You know, because earthquakes are such a recent phenomenon.
(Grist) — So far, today’s tsunami has mainly affected Japan — there are reports of up to 300 dead in the coastal city of Sendai — but future tsunamis could strike the U.S. and virtually any other coastal area of the world with equal or greater force, say scientists. In a little-heeded warning issued at a 2009 conference on the subject, experts outlined a range of mechanisms by which climate change could already be causing more earthquakes, tsunamis, and volcanic activity. . . .
Scientists have known for some time that climate change affects not just the atmosphere and the oceans but the earth’s crust, but these effects are not widely understood by the public.

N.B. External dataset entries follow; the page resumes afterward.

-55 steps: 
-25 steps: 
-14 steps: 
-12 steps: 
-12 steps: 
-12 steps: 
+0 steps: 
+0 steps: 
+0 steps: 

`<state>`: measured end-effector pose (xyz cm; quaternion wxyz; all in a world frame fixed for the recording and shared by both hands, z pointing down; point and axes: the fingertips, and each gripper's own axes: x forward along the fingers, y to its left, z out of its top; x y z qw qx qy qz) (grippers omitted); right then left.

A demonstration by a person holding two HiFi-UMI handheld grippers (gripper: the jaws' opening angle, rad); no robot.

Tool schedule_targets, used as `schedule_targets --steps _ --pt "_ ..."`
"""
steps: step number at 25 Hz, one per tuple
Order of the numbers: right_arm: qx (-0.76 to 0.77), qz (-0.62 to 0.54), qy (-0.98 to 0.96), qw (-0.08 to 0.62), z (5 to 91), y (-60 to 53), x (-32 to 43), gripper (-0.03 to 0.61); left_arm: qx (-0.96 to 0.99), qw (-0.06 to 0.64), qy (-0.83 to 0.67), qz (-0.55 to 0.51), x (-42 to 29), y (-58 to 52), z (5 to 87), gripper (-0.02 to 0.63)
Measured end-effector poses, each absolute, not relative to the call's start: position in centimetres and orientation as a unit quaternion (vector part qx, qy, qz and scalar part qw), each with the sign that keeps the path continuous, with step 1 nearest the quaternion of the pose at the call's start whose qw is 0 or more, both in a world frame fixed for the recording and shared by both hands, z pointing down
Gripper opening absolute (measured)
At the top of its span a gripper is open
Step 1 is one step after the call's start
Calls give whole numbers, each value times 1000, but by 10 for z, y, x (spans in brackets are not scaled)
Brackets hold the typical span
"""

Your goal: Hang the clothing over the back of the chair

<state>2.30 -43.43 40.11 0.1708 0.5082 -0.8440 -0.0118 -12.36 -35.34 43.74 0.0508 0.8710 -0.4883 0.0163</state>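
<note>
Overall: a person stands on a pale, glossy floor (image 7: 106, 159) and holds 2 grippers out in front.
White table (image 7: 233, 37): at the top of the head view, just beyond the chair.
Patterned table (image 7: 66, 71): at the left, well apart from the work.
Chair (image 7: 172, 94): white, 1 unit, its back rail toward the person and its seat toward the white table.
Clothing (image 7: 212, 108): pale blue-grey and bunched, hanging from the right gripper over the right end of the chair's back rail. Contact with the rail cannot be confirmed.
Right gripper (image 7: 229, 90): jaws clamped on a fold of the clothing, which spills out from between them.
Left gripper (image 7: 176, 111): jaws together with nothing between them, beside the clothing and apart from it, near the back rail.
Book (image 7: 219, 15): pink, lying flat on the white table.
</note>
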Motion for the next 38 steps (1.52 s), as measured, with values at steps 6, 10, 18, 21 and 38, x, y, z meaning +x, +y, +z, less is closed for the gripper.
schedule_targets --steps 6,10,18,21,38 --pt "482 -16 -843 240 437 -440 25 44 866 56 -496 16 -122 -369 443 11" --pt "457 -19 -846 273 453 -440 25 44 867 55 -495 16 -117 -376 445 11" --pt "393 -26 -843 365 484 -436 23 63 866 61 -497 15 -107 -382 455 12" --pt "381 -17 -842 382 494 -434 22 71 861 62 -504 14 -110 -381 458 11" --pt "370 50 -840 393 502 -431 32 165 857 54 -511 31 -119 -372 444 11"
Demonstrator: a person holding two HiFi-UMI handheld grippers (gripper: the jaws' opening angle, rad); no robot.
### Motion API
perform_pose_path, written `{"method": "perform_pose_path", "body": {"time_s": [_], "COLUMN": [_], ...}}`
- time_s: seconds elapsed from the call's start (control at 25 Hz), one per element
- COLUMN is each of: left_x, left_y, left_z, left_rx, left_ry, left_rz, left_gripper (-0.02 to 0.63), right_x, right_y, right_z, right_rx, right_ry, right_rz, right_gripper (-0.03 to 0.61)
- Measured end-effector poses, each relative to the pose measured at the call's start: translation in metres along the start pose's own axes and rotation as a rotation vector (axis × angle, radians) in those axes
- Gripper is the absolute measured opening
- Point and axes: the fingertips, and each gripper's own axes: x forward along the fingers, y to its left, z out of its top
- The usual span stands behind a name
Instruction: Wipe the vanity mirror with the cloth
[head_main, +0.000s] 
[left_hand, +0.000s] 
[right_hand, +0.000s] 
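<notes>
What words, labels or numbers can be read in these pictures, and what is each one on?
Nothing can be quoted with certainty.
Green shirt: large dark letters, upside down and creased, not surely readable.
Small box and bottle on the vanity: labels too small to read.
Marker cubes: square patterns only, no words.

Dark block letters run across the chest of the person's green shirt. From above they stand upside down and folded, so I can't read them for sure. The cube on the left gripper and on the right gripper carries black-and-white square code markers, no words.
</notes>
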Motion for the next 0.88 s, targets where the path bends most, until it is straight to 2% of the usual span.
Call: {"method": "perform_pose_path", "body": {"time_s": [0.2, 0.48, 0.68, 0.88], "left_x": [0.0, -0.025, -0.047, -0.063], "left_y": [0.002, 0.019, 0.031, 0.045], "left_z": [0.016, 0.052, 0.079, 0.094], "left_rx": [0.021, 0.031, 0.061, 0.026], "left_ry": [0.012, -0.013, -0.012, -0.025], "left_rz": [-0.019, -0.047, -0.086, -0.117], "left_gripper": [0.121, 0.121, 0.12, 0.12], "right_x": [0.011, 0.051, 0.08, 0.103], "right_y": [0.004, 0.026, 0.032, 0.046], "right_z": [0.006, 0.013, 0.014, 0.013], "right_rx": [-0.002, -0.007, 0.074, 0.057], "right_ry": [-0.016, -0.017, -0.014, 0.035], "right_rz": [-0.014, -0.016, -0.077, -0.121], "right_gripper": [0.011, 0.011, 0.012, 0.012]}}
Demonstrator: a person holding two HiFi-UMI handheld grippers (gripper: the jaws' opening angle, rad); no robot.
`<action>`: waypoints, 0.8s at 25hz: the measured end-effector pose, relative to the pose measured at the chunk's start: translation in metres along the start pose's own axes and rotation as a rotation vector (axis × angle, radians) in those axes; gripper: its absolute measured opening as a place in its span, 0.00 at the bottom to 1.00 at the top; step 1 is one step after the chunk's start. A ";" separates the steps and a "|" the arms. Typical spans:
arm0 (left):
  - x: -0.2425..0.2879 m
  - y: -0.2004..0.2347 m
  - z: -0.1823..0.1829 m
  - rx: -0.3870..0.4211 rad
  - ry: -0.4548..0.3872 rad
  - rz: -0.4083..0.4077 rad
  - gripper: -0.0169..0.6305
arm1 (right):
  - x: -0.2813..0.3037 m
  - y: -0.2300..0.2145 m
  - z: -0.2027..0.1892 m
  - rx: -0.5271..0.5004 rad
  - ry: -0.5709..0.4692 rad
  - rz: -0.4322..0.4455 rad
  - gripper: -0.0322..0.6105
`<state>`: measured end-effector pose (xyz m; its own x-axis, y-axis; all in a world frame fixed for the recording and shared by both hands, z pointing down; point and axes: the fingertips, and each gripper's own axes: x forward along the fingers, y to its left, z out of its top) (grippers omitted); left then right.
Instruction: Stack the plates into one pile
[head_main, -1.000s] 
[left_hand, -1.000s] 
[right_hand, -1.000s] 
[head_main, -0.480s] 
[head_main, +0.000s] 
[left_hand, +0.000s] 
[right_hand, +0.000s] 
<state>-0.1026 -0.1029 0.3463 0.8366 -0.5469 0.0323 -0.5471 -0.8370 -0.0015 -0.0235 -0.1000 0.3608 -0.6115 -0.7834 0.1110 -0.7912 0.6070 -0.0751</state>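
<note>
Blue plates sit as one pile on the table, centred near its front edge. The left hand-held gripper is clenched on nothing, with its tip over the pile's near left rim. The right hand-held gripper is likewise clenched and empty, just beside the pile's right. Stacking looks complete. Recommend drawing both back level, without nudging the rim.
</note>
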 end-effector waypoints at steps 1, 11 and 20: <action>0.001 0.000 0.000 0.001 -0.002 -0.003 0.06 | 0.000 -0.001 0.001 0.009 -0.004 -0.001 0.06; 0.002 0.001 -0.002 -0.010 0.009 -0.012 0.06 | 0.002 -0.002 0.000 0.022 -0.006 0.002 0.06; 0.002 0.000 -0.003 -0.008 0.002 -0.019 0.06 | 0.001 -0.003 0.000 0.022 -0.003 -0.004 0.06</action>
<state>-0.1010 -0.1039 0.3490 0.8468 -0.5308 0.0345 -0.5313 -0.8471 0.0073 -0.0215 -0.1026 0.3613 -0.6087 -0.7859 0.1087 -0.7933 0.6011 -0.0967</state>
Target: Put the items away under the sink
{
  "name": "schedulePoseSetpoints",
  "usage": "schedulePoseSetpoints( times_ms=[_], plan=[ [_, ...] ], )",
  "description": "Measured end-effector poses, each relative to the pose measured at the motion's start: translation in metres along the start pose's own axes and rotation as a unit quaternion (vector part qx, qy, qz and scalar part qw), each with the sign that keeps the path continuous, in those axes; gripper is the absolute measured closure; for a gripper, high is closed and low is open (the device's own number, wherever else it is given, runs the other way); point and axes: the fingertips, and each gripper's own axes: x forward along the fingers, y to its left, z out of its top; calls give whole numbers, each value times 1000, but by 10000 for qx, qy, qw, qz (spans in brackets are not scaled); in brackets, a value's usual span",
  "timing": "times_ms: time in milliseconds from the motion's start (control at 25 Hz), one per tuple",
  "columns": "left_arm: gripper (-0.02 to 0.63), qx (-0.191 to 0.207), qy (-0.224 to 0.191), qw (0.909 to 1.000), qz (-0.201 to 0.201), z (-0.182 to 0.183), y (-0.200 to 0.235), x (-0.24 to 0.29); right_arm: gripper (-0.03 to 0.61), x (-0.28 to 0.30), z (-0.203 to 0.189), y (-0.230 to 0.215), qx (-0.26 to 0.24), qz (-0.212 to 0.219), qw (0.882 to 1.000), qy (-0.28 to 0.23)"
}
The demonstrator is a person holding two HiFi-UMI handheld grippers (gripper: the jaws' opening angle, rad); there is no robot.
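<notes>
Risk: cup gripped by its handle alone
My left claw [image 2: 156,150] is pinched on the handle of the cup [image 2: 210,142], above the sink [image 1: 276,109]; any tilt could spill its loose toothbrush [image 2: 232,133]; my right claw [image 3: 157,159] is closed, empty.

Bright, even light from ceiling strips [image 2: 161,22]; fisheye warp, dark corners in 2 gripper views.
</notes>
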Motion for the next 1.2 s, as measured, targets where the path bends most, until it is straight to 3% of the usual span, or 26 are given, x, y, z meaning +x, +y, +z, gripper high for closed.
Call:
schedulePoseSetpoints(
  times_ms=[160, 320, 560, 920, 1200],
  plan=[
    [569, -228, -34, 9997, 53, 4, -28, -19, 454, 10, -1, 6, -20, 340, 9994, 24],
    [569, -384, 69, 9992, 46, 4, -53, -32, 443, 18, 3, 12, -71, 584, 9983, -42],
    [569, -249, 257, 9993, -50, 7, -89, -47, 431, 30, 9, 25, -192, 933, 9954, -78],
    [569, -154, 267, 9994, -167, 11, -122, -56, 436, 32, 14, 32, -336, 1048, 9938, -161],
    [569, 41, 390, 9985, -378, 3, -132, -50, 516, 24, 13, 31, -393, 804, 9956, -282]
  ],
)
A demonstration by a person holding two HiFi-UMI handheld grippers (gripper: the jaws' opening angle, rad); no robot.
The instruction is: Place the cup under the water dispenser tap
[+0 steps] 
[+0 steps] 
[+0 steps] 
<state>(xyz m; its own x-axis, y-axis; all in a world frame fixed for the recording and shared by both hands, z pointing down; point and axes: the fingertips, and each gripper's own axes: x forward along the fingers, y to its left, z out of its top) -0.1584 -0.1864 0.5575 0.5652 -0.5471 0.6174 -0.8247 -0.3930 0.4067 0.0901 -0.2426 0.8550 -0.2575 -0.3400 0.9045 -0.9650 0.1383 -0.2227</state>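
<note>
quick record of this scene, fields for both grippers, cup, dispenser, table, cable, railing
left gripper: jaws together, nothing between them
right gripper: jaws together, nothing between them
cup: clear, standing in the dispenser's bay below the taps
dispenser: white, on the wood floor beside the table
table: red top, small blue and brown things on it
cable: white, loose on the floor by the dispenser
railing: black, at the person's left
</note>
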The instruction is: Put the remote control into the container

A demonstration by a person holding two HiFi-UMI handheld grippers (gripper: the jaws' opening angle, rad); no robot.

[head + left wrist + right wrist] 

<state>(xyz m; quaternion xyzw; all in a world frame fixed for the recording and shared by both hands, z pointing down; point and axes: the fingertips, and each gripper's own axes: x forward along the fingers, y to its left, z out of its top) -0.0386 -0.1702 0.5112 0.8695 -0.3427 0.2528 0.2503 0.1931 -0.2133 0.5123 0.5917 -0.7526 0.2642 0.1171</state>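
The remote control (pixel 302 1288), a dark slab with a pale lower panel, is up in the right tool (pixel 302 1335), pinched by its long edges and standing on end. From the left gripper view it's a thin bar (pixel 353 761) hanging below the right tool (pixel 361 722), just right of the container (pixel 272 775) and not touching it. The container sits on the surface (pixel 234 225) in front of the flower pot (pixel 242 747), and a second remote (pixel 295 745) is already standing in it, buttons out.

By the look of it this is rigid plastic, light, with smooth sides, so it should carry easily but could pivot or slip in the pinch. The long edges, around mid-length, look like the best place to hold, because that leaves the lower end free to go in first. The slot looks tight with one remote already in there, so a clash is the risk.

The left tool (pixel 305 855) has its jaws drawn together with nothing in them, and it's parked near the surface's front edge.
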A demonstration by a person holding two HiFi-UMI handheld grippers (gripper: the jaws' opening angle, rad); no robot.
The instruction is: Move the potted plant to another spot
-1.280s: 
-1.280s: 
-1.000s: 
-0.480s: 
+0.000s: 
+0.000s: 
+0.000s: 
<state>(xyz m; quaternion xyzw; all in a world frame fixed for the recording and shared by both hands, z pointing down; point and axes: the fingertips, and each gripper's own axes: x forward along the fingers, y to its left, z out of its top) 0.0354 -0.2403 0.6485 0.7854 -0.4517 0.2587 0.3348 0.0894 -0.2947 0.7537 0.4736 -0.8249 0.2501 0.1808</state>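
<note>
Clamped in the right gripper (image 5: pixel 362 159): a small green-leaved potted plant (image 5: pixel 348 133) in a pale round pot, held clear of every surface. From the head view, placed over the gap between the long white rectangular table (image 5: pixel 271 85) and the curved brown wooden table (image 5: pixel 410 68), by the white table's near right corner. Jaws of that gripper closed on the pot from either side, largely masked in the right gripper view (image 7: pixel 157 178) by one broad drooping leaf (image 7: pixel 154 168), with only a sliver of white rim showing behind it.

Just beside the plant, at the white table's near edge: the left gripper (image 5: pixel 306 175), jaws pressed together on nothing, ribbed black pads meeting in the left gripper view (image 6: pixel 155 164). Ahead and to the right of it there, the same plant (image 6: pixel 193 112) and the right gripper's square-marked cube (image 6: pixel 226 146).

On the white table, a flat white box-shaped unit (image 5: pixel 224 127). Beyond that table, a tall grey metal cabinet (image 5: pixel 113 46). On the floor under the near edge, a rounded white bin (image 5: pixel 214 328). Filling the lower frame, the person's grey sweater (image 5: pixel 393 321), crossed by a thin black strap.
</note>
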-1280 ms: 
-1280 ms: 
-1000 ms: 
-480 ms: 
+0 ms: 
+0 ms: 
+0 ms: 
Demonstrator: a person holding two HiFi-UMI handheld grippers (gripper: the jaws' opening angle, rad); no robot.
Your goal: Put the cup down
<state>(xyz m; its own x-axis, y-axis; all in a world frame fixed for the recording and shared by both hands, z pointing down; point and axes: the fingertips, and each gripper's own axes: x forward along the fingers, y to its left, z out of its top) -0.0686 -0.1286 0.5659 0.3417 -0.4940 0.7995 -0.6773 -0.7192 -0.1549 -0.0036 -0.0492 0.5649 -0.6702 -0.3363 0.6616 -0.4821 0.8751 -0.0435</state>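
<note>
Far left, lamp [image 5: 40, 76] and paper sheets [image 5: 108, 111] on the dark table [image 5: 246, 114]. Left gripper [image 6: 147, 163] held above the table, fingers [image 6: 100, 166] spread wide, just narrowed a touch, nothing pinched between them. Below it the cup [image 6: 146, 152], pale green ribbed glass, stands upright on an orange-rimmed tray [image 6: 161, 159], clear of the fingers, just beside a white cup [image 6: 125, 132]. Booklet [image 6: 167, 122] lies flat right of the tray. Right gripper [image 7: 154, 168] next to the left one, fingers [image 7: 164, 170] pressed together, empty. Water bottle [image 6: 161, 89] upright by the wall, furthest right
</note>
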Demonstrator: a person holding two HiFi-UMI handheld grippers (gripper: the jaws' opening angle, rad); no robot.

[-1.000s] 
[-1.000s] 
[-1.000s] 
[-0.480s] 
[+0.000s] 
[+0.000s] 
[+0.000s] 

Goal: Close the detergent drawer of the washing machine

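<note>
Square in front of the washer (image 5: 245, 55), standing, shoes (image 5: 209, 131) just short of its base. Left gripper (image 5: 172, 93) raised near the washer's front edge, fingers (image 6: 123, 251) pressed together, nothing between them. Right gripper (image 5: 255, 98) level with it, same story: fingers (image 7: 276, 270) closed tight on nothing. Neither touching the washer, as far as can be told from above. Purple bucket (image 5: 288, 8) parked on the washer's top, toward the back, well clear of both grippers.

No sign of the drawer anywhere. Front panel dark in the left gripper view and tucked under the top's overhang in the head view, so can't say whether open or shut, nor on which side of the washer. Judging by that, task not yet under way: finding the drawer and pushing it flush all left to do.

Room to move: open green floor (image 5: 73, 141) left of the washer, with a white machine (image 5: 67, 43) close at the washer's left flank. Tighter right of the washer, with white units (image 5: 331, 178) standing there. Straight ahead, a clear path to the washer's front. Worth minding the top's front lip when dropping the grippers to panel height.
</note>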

“In the political community people are almost completely unaware of any geological aspects to climate change,” said McGuire.
This means a world in which we are warming the earth by pumping greenhouse gasses into the atmosphere at a pace that is unprecedented in Earth’s history is also a world in which the consequences of climate change could come hard and fast, including tsunamis and earthquakes.
It’s often difficult to visualize what climate change-related disasters might look like, but the images pouring out of Japan are yet another reminder of the specter of storm surges supercharged by more powerful storms and rising seas, and even climate-change caused tsunamis. (All of America’s coastal cities are vulnerable to these impacts — including, in this powerful animation, New York City.) Right on the heels of Brisbane, Snowpocalypse and Australia’s record dust storms, we have yet another reminder of what an earth transformed by climate change earth could look like.